Most often a sequence of characters must be deleted from the left edge up to a particular character. For example, we could delete all the characters up to the d character like this

$ echo ${string#*d}
bc

Alternately, a sequence to be deleted from the right begins with a particular character and continues to the end of the string. We could delete all the characters beginning with the d like this

$ echo ${string%d*}
abc
$

If we wanted to use the b character to anchor the pattern, we have an issue. If we delete all the characters on the left side up until the b character, and our string is abcdbc, one must ask up to which b? This is determined by the operator. A single operator deletes the shortest match. A double operator deletes the longest match. Thus,

$ echo ${string%b*}
abcd
$ echo ${string%%b*}
a
$ echo ${string#*b}
cdbc
$ echo ${string##*b}
c
$

As if specifying the pattern you want to delete wasn't bad enough, let's take a look at how these substring operators are used in an actual system shell program:

[ "${dst#\#}" != "$dst" ] && continue

This says if $dst starts with a #, continue.
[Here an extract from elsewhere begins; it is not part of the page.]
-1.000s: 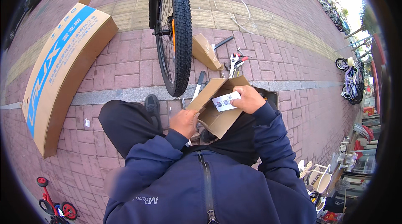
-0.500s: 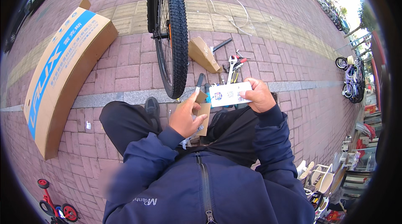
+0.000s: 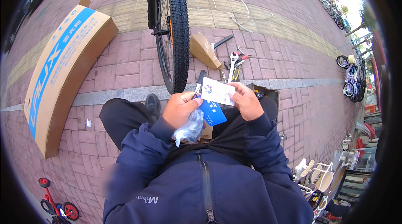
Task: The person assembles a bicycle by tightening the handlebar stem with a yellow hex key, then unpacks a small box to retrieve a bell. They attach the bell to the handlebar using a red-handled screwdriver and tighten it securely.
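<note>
I crouch on a brick pavement in a dark blue jacket. My left hand (image 3: pixel 181 107) grips a clear plastic bag (image 3: pixel 189 128) and a blue card or booklet (image 3: pixel 213 114) that hangs below it. My right hand (image 3: pixel 247 102) pinches the right edge of a white printed card (image 3: pixel 217 91), held flat between both hands. A black bicycle wheel (image 3: pixel 172 31) stands upright just beyond my hands. A dark open box (image 3: pixel 268 95) lies behind my right hand, mostly hidden.
A long cardboard carton with blue print (image 3: pixel 63 69) lies at the left. A small cardboard box (image 3: pixel 204 50) and loose tools with a wrench (image 3: pixel 233 63) lie past the wheel. A purple child's bicycle (image 3: pixel 351 79) stands at the right, a red toy bike (image 3: pixel 56 203) at lower left.
The brown cardboard flap I held a second ago has dropped out of my hands. Now I hold the white card, blue card and plastic bag, drawn closer to my chest.
</note>
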### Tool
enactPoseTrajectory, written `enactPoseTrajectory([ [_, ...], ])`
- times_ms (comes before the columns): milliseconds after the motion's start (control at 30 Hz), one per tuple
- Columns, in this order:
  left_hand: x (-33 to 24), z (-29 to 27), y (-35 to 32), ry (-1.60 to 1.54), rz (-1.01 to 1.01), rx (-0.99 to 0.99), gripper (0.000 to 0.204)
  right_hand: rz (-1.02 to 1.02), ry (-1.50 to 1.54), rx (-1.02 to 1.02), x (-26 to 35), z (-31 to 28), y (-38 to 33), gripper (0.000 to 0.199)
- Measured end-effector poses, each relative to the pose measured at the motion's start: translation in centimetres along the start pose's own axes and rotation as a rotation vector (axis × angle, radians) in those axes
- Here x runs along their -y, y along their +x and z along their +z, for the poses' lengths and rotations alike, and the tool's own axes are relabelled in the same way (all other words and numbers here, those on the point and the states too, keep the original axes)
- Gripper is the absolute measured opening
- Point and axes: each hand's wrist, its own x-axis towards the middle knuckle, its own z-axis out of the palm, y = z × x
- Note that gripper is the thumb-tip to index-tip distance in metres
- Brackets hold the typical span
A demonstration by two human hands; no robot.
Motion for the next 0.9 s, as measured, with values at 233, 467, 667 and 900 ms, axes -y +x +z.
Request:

However, we must read this more carefully:

Try to delete a # from the left of $dst, substituting the result. If the result is different than the original, the deletion was successful, and the # was there! In this case, the continue statement is executed.

A system administration example

Let's look at a line from a function used in all subsystem scripts on linux: (Subsystem scripts control subsystems. We will learn about subsystems later, but an example subsystem is httpd, the web-server.)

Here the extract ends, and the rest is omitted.